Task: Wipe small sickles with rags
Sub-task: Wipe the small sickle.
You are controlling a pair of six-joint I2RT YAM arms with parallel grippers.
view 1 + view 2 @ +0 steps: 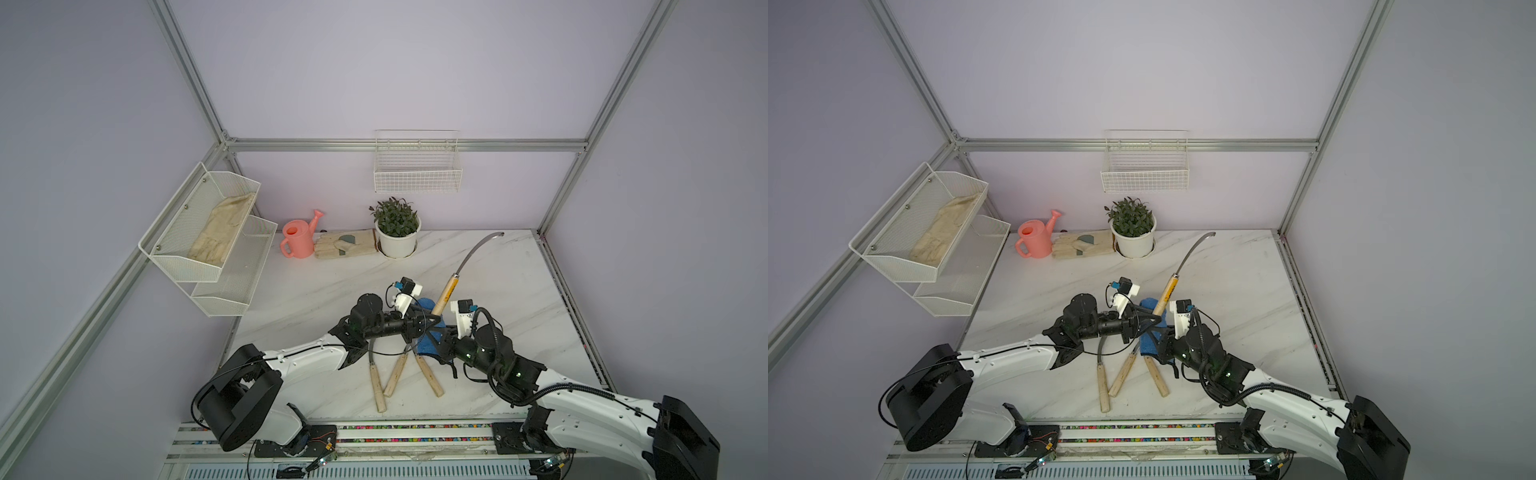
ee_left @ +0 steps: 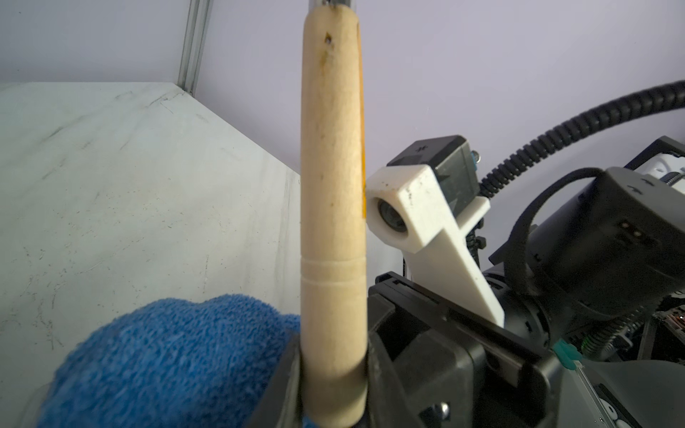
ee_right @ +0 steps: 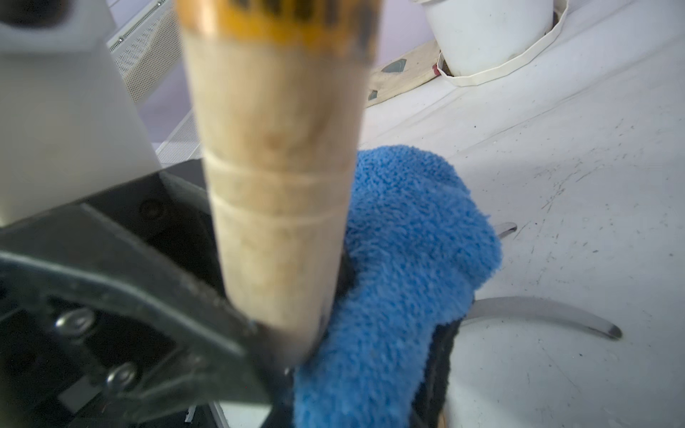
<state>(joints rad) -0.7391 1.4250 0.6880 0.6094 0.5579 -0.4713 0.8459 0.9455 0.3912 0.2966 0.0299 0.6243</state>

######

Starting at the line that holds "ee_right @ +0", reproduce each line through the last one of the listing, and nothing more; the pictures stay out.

ee_right @ +0 steps: 
<state>(joints rad) -0.7391 1.4250 0.6880 0.6094 0.5579 -0.4713 0.8459 0.9455 0.3912 0.2966 0.0299 0.6243</state>

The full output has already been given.